= Geresh =

Mark used in Hebrew

Geresh
| diacritic, punctuation mark | ׳‎ | וכו׳‎ |
| cantillation mark | ֜‎ or ֝‎ | הָאָ֜רֶץ‎ |
compare with apostrophes
'וכו׳', 'הָאָ֜רֶץ'‎

Geresh ( in Hebrew: or /he/, or medieval /he/) is a sign in Hebrew writing. It has two meanings.

1. An apostrophe-like sign (also known colloquially as a chupchik) placed after a letter:
  - as a diacritic that modifies the pronunciation of some letters (only in modern Hebrew),
  - as a diacritic that signifies Yiddish origin of a word or suffix, (examples below)
  - as a punctuation mark to denote initialisms or abbreviations,
  - or to denote a single-digit Hebrew numeral
2. A note of cantillation in the reading of the Torah and other Biblical books, taking the form of a curved diagonal stroke placed above a letter.

==Diacritic==

As a diacritic, the Geresh is written immediately after (left of) the letter it modifies. It indicates three sounds native to speakers of modern Hebrew that are common in loan words and slang: /[dʒ]/ as in judge, /[ʒ]/ as in measure and /[tʃ]/ as in church. In transliteration of Arabic, it indicates Arabic phonemes which are usually allophones in modern Hebrew: /[ɣ]/ is distinguished from /[r]/ and /[ħ]/ is distinguished from /[χ]/. Finally, it indicates other sounds foreign to the phonology of modern Hebrew speakers and used exclusively for the transliteration of foreign words: /[ð]/ as in then, /[θ]/ as in thin, /[sˤ]/; and, in some transliteration systems, also /[tˤ]/, /[dˤ]/ and /[ðˤ]/. It may be compared to the usage of a following h in various Latin digraphs to form other consonant sounds not supported by the basic Latin alphabet, such as "sh", "th", etc.

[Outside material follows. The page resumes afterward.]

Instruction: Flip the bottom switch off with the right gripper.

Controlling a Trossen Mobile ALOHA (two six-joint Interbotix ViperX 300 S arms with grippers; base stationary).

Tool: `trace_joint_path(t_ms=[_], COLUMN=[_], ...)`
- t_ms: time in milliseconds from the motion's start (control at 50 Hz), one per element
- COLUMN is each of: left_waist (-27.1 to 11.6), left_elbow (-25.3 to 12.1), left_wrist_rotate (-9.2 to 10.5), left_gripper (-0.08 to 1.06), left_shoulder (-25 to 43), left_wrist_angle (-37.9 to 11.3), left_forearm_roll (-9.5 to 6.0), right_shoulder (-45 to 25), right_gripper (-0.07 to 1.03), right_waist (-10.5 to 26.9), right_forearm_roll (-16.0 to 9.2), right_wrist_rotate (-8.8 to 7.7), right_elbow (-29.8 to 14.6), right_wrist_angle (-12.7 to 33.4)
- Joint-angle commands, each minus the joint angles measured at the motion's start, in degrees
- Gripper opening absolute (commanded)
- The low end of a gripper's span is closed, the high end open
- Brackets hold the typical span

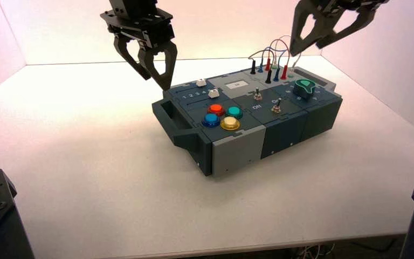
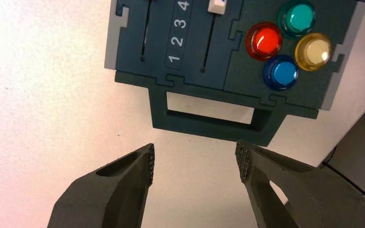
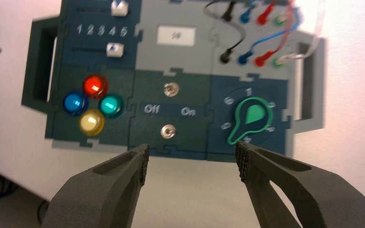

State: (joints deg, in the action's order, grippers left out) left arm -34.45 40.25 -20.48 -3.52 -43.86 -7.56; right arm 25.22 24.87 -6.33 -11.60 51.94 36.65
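The bottom switch [image 1: 276, 107] is a tiny silver toggle on the dark box [image 1: 237, 148], the nearer of two toggles to the box's front. In the right wrist view the bottom switch [image 3: 167, 131] sits below the lettering "Off" and "On", with the other toggle [image 3: 170, 89] beyond it. My right gripper [image 1: 308, 47] hangs high above the box's far right end, over the wires, open and holding nothing. From its own wrist, the right gripper [image 3: 192, 161] is well clear of the box. My left gripper [image 1: 157, 82] hovers open above the box's far left corner.
Four round buttons, red [image 1: 215, 109], green, blue and yellow, sit left of the toggles. A green rotary knob [image 1: 304, 86] is at the right end. Plugged wires [image 1: 272, 59] arch over the back right. Two white sliders [image 1: 213, 93] sit near the left handle [image 2: 209, 114].
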Motion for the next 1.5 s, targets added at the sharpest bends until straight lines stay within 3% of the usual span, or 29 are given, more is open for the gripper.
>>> trace_joint_path(t_ms=[20, 100, 120, 180, 240, 340, 460, 1100, 1500], left_waist=[0.7, 0.7, 0.7, 0.7, 0.6, 0.6, 0.6, 0.4, 0.4], left_elbow=[-1.3, -1.2, -1.2, -1.1, -0.3, 1.5, 2.7, 7.8, 7.2], left_wrist_rotate=[2.02, 5.54, 8.00, 12.04, 14.85, 18.81, 21.88, 29.79, 29.79], left_gripper=[0.88, 0.88, 0.88, 0.88, 0.88, 0.88, 0.88, 0.88, 0.88], left_shoulder=[0.6, 1.3, 1.4, 1.4, 1.2, 0.7, 0.3, 1.6, 9.3], left_wrist_angle=[0.6, 0.7, 0.6, 1.0, 2.4, 4.8, 5.3, 9.2, 13.9], left_forearm_roll=[-0.35, -1.23, -1.41, -1.41, -1.49, -1.93, -2.11, -1.93, -1.93], right_shoulder=[-1.8, -3.4, -3.8, -4.6, -5.3, -6.4, -8.8, -15.8, -20.5], right_gripper=[0.92, 0.89, 0.88, 0.85, 0.80, 0.75, 0.75, 0.70, 0.70], right_waist=[0.6, 0.5, 0.6, 1.1, 1.8, 3.5, 5.0, 5.3, 5.2], right_forearm_roll=[-0.3, -0.3, -0.2, -0.2, 0.0, 0.1, 0.2, 0.4, 1.3], right_wrist_rotate=[0.00, 0.00, 0.00, 0.00, -0.09, -0.09, -0.09, 0.09, 0.09], right_elbow=[-2.0, -2.4, -2.5, -2.7, -2.8, -2.7, -3.1, -5.3, -7.7], right_wrist_angle=[0.4, 0.8, 0.8, 0.9, 1.1, 1.1, 1.2, 1.3, 1.2])
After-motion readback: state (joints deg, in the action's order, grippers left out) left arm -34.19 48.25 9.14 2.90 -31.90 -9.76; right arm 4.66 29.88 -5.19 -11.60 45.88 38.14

===Loanwords, slang, foreign names and transliterations===

Loanwords, slang, foreign names, and transliteration of foreign languages
| Without Geresh |  |  |  |  | With Geresh |  |  |  |  |
| Symbol | Name | Translit. | IPA | Example | Symbol | Name | Translit. | IPA | Examples |
| ג‎ | gimel | g | [ɡ] | gap | ג׳‎ | gimel with a geresh | j (or g) | [dʒ] | Jupiter, George |
| ז‎ | zayin | z | [z] | zoo | ז׳‎ | zayin with a geresh | g, j | [ʒ] | Jacques, beige, vision |
| צ‎ | tsadi | ts | [ts] | cats | צ׳‎ | tsadi with a geresh | ch | [tʃ] | chip |

===Transcriptions of Arabic===

There are six additional letters in the Arabic alphabet. They are Ṯāʾ, Ḫāʾ, Ḏāl, Ḍād, Ẓāʾ, and Ghayn. Also, some letters have different sounds in Arabic phonology and modern Hebrew phonology, such as Jīm.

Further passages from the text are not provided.